What you have to do :: Your reply should be the following data, copied exactly.

Collected data ::
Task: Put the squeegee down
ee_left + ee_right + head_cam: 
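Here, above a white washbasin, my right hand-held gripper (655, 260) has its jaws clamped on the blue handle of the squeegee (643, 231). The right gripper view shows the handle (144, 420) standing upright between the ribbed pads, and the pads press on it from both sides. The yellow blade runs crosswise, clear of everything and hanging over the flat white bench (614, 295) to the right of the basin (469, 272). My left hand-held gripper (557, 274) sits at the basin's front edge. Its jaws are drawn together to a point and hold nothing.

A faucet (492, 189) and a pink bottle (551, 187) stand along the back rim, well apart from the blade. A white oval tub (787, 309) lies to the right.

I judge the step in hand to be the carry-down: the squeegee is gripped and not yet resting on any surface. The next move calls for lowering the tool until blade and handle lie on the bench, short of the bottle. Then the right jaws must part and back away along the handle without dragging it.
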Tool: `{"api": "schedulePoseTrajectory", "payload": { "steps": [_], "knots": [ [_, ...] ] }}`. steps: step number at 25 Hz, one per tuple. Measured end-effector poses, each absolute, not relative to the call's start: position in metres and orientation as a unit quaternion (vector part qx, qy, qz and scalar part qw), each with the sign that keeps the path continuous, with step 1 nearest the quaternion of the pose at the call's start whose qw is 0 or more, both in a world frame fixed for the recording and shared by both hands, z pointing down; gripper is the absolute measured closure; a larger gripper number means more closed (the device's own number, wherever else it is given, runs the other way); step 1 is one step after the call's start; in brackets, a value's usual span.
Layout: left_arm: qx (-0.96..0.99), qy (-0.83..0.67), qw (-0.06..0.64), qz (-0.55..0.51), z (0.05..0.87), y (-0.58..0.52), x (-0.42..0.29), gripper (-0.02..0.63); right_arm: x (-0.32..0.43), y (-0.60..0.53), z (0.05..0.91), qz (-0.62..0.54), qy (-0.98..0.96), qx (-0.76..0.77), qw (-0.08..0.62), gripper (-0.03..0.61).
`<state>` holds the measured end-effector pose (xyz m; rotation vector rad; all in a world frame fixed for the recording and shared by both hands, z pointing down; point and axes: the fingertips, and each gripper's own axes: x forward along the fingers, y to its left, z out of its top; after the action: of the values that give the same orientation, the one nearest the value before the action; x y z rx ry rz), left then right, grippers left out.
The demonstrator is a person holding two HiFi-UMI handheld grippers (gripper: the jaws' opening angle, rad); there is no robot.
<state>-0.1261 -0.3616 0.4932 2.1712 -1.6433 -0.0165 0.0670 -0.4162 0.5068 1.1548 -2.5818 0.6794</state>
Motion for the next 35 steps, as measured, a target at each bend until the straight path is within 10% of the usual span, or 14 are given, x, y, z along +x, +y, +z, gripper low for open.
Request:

Reply to the task ::
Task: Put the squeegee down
ee_left + ee_right + head_cam: 
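Here, above a white washbasin, my right hand-held gripper (655, 260) has its jaws clamped on the blue handle of the squeegee (643, 231). The right gripper view shows the handle (144, 420) standing upright between the ribbed pads, and the pads press on it from both sides. The yellow blade runs crosswise, clear of everything and hanging over the flat white bench (614, 295) to the right of the basin (469, 272). My left hand-held gripper (557, 274) sits at the basin's front edge. Its jaws are drawn together to a point and hold nothing.

A faucet (492, 189) and a pink bottle (551, 187) stand along the back rim, well apart from the blade. A white oval tub (787, 309) lies to the right.

I judge the step in hand to be the carry-down: the squeegee is gripped and not yet resting on any surface. The next move calls for lowering the tool until blade and handle lie on the bench, short of the bottle. Then the right jaws must part and back away along the handle without dragging it.
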Tool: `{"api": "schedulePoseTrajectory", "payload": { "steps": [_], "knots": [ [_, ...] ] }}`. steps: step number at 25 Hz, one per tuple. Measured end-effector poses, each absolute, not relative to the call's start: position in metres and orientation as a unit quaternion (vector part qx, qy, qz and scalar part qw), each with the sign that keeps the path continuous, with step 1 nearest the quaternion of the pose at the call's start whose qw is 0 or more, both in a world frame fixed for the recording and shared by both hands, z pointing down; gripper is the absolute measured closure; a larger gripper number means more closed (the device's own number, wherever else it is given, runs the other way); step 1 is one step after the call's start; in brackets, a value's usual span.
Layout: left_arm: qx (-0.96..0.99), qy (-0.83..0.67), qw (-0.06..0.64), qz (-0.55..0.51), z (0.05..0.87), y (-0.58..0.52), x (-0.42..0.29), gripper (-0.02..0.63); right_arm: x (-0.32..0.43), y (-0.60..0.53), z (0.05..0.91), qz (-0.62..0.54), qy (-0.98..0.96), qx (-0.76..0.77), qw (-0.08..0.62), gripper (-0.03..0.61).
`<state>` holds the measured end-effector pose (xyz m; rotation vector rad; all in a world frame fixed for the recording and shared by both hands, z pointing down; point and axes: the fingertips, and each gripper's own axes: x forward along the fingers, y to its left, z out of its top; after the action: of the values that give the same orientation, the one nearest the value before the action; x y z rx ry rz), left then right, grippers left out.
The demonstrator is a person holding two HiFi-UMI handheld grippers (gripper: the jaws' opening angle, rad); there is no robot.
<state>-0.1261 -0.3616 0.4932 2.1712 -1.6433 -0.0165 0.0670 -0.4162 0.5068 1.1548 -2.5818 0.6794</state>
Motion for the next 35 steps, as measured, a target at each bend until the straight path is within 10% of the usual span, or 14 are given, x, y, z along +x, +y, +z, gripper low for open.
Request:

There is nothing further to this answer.